Countess Perverse is far from a bad movie, but it’s certainly not perfect. On the plus side, it features beautiful locales (it was shot along the picturesque coast of Spain), and fans of trash cinema will be happy to hear there’s plenty of nudity, with a little bondage tossed in as well, and a rape that evolves into a lesbian love-fest. Unfortunately, there are scenes in Countess Perverse that feel as though they were linked together randomly, leading to entire sequences that make little sense. After arriving on the island to search for her sister, Kali Hansa’a character slowly makes her way up a long outdoor staircase to a mansion at the top of a hill, clearly nervous of what she might find waiting for at the end of it. Taking what seemed like an eternity to reach the top, she’s met by the Count and Countess, who lead her inside, descend yet another flight of stairs, and invite her to join them in the dining room for some wine and raw meat. But before you can say “what the hell?”, the action shifts to the trophy room, where the Countess points out all the lovely hunting trophies hanging on the wall, including the heads of a deer, a puma, and even a human being (“from Amazonia”)! This would’ve been enough to send me screaming into the night, but not Ms. Hensa, who in the very next scene is lying asleep on top of a bed, completely naked. She’s soon awakened by the Countess, leading to the aforementioned rape / lesbian encounter (bet she wishes she took that human head a little more seriously, eh?). The story in Countess Perverse is paper-thin (we’re talking tissue paper here), and appears to exist solely as a means to link together various sex scenes. On the plus side, the sex is well-shot, and fairly erotic, so if it’s pure exploitation you’re after, Countess Perverse won’t disappoint.

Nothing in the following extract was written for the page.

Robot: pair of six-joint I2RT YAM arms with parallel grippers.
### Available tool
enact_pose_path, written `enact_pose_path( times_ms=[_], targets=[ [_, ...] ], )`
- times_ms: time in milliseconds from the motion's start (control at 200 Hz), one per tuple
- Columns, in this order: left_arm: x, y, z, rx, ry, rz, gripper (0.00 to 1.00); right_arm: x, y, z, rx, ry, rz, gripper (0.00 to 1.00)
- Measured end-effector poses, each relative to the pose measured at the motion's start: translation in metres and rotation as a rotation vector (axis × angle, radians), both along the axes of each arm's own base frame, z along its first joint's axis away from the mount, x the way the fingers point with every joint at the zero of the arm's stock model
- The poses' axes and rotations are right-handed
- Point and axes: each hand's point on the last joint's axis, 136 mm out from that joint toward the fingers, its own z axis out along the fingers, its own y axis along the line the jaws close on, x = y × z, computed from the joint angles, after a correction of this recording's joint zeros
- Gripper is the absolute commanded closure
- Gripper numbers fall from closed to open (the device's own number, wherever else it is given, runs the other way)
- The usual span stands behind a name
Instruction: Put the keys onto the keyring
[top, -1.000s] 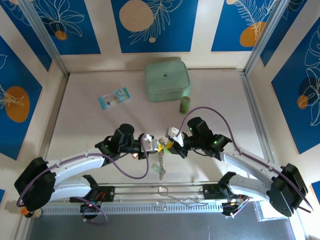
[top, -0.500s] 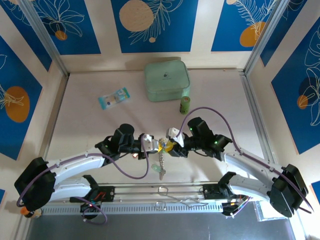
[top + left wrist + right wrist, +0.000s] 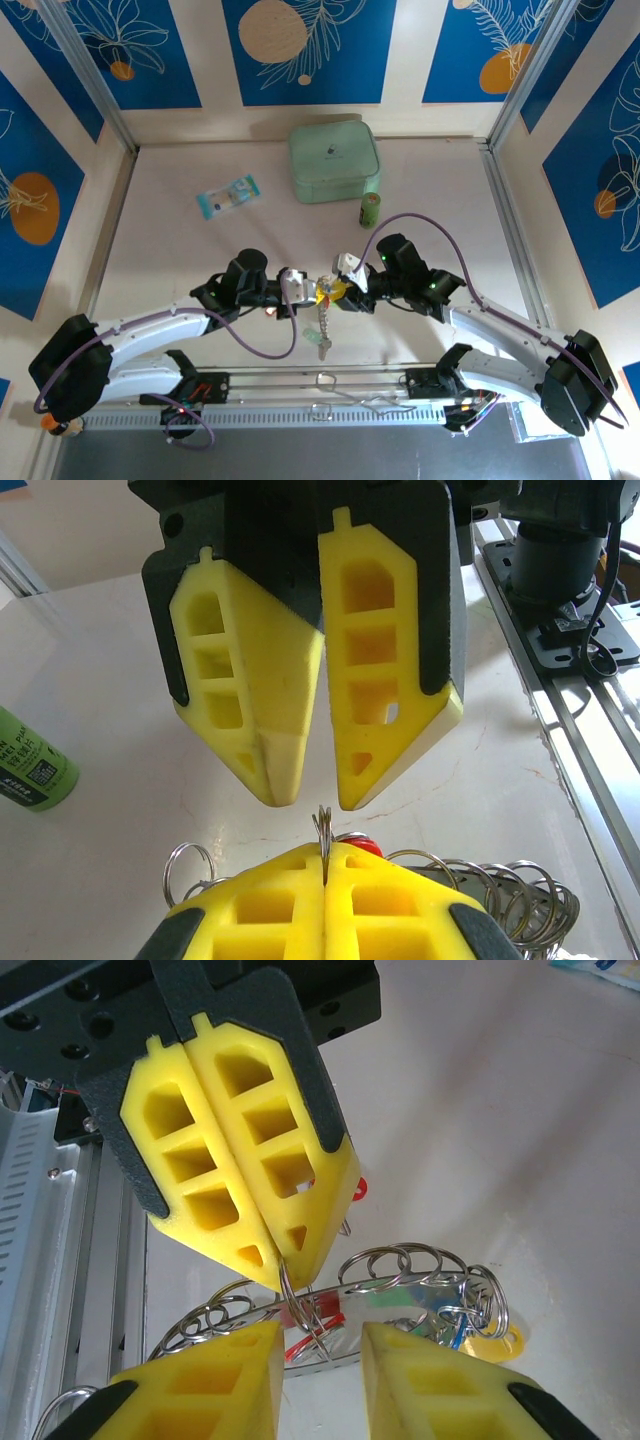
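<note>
Your left claw [image 3: 308, 290] was pressed together on the keyring's [image 3: 395, 1295] thin edge, holding it off the table [image 3: 180, 250] between the two arms. Keys [image 3: 322, 338] hung beneath it. Your right claw [image 3: 322, 1345] faced it, fingers spread either side of the ring.

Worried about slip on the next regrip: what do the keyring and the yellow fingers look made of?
The keyring looks like polished metal: silvery, with bright glints on its small loops. The right gripper's fingers look like matte yellow plastic with lattice cut-outs; their hardness is unclear.
</note>
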Motion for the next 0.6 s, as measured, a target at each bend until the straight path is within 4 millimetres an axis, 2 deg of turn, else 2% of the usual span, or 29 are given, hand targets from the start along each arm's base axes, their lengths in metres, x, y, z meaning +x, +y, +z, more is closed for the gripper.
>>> enact_pose_path(
  times_ms=[260,600],
  targets=[
    [0.0,-0.0001,0.0001,-0.001,-0.001,0.0,1.0,-0.0004,-0.0003,-0.0027,-0.006,0.005,0.001,0.71],
    [0.0,-0.0001,0.0001,-0.001,-0.001,0.0,1.0,-0.0005,-0.0003,-0.0096,-0.025,0.019,0.006,0.88]
  ],
)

Perhaps the best way to describe Countess Perverse is to say it’s a typical Jess Franco film, and whether or not you can tolerate it depends on your familiarity with his work. If this is your first Franco experience, then I’d recommend giving Countess Perverse a miss, and starting elsewhere (along with the ones I mentioned above, I also enjoyed Vampiros Lesbos and 99 Women). But if you’ve already seen your fair share of the maestro’s output, then you at least have an idea of what to expect from this film.